►

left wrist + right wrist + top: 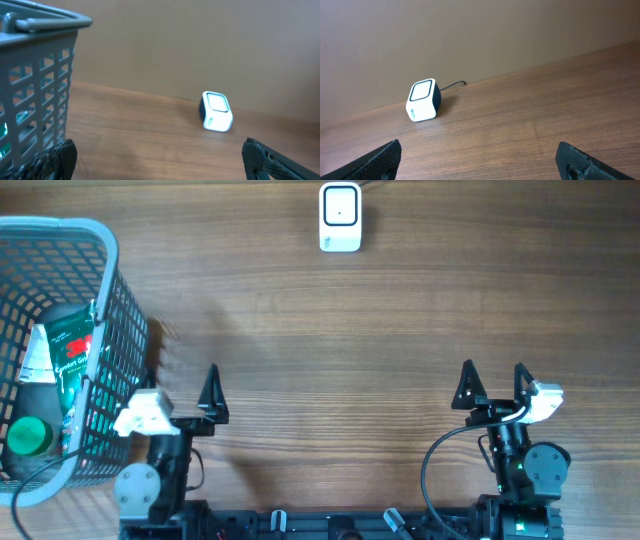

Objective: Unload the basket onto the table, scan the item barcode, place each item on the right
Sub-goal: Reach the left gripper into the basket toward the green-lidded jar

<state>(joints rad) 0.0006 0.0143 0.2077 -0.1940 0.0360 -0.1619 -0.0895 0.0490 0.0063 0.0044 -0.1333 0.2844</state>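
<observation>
The wooden table [400,330] carries a grey basket [60,224] and a white scanner [340,218], seemingly corded.

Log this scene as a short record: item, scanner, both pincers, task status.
item: green-capped bottle, lying inside the grey basket on the left of the table
scanner: white scanner, at the far edge, cable attached
left pincer: open, empty, beside the basket
right pincer: open, empty, over bare wood
status: bottle not yet picked up, nothing scanned

Tall basket [112,255] walls off left side; scanner [340,218] at far edge; open tabletop [350,330] between, passable.
</observation>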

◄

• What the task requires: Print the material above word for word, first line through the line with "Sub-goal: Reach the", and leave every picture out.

• Reply to the task:
left wrist + right wrist + top: 

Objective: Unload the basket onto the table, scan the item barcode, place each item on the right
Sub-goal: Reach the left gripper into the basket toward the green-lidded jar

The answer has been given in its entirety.